▶ _WORK ORDER_
Set the listing down unchanged, minus every embedded image.

▶ _DATASET EXCERPT_
= = = = =

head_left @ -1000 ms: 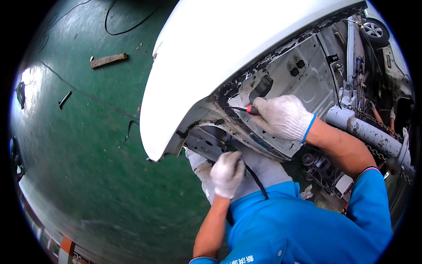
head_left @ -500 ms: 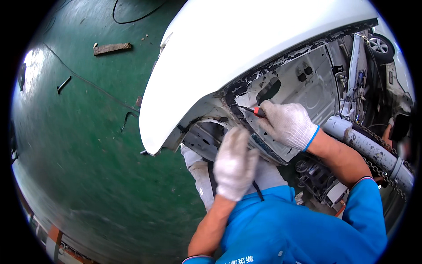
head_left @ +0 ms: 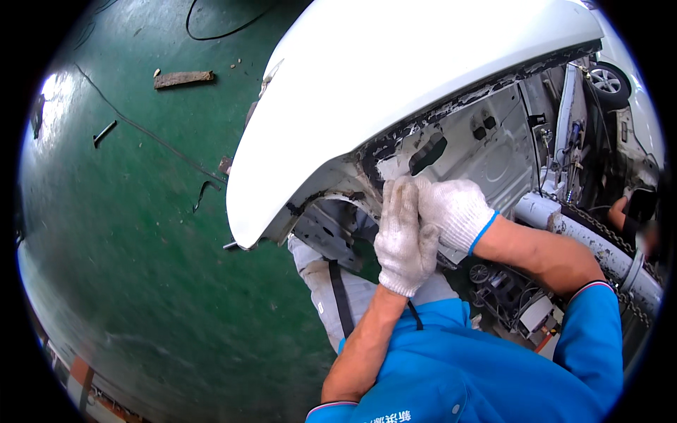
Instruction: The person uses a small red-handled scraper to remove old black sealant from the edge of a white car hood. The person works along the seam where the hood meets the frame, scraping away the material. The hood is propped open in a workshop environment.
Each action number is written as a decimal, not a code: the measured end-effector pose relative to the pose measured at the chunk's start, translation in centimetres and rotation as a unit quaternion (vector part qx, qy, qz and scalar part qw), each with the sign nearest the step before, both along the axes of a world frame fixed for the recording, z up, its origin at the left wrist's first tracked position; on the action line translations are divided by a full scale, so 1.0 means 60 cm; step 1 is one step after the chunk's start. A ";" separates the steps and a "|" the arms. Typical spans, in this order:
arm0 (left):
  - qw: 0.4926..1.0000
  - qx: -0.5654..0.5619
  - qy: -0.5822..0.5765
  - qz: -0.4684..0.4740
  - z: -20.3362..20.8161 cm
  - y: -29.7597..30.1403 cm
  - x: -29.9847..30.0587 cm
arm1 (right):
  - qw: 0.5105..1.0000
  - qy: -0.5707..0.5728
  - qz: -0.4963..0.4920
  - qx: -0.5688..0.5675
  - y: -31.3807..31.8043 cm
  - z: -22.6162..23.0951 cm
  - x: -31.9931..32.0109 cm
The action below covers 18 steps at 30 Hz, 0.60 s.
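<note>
My left hand [head_left: 405,233], in a white knit glove, lies flat with its fingers stretched out and pressed against my right hand. My right hand [head_left: 451,211], gloved alike, is closed beside it at the body edge. The slim red-and-black-handled tool seen in it half a second ago is now hidden behind my left hand. Both hands are at the rear corner of a large white car body panel [head_left: 367,77]. Black, flaking sealant [head_left: 377,151] runs along the panel's edge, with bare metal showing at the seam. An inner metal panel [head_left: 493,151] with oval holes lies just beyond my fingers.
A thick grey pipe [head_left: 585,229] with a chain alongside stands at the right. A wheeled device [head_left: 511,289] sits below it. Another person's arm [head_left: 619,213] shows at the far right. A wood strip [head_left: 183,79] and a metal bar [head_left: 105,134] lie on the green floor.
My left hand has moved up and right against my right hand, covering the tool. My right hand has shifted slightly left and down.
</note>
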<state>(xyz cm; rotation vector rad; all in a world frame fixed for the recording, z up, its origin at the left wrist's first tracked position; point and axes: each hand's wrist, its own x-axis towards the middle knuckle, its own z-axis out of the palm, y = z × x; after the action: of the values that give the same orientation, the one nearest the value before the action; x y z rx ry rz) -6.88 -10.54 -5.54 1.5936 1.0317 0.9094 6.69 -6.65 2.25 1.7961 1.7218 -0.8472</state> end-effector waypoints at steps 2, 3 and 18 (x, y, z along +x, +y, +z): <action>1.000 -0.014 -0.008 0.002 -0.002 -0.015 -0.001 | 1.000 0.002 -0.012 0.015 -0.016 -0.003 0.003; 1.000 -0.024 -0.007 0.000 -0.002 -0.027 -0.001 | 1.000 0.002 -0.018 0.022 -0.021 -0.002 0.002; 0.997 0.064 0.033 0.022 0.003 0.021 0.028 | 0.998 0.024 -0.048 -0.015 0.014 -0.010 0.036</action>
<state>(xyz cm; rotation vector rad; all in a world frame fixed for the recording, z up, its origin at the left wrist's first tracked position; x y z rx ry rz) -5.19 -9.29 -5.35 1.7225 1.0765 0.9761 8.86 -5.84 1.62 1.8653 1.6546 -0.9592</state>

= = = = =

▶ _OUTPUT BELOW_
head_left @ -1000 ms: 
head_left @ -500 ms: 
head_left @ +0 ms: 
Instruction: The person uses a small red-handled scraper to remove old black sealant from the edge of a white car hood. The person works along the seam where the hood meets the frame, scraping away the material. The hood is propped open in a workshop environment.
Each action number is written as a decimal, not a code: the measured end-effector pose relative to the pose measured at the chunk's start, translation in centimetres and rotation as a unit quaternion (vector part qx, qy, qz and scalar part qw), each with the sign nearest the step before, both along the axes of a world frame fixed for the recording, z up, its origin at the left wrist's first tracked position; on the action line translations are divided by a full scale, so 1.0 means 60 cm; step 1 is one step after the chunk's start. A ";" separates the steps and a "|" the arms. Typical spans, in this order:
arm0 (left):
  - qw: 0.4926..1.0000
  - qx: -0.5654..0.5619
  - qy: -0.5822..0.5765
  - qz: -0.4684..0.4740
  - z: -20.3362..20.8161 cm
  - y: -29.7597..30.1403 cm
  - x: -29.9847..30.0587 cm
arm1 (right):
  - qw: 0.5105..1.0000
  - qy: -0.5707..0.5728
  - qz: -0.4963..0.4920
  - qx: -0.5688..0.5675
  - y: -31.3807..31.8043 cm
  - z: -22.6162..23.0951 cm
  - x: -31.9931..32.0109 cm
The action below covers 18 steps at 30 Hz, 0.60 s.
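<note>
My left hand [head_left: 405,233], in a white knit glove, lies flat with its fingers stretched out and pressed against my right hand. My right hand [head_left: 451,211], gloved alike, is closed beside it at the body edge. The slim red-and-black-handled tool seen in it half a second ago is now hidden behind my left hand. Both hands are at the rear corner of a large white car body panel [head_left: 367,77]. Black, flaking sealant [head_left: 377,151] runs along the panel's edge, with bare metal showing at the seam. An inner metal panel [head_left: 493,151] with oval holes lies just beyond my fingers.
A thick grey pipe [head_left: 585,229] with a chain alongside stands at the right. A wheeled device [head_left: 511,289] sits below it. Another person's arm [head_left: 619,213] shows at the far right. A wood strip [head_left: 183,79] and a metal bar [head_left: 105,134] lie on the green floor.
My left hand has moved up and right against my right hand, covering the tool. My right hand has shifted slightly left and down.
</note>
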<state>(xyz cm; rotation vector rad; all in a world frame fixed for the recording, z up, its origin at the left wrist's first tracked position; point and axes: each hand's wrist, its own x-axis towards the middle knuckle, its own z-axis out of the palm, y = z × x; after the action: of the values that give the same orientation, the one nearest the value before the action; x y z rx ry rz) -6.88 -10.54 -5.54 1.5936 1.0317 0.9094 6.69 -6.65 2.25 1.7961 1.7218 -0.8472</state> end-effector waypoints at steps 2, 3 and 18 (x, y, z along +x, +y, +z): <action>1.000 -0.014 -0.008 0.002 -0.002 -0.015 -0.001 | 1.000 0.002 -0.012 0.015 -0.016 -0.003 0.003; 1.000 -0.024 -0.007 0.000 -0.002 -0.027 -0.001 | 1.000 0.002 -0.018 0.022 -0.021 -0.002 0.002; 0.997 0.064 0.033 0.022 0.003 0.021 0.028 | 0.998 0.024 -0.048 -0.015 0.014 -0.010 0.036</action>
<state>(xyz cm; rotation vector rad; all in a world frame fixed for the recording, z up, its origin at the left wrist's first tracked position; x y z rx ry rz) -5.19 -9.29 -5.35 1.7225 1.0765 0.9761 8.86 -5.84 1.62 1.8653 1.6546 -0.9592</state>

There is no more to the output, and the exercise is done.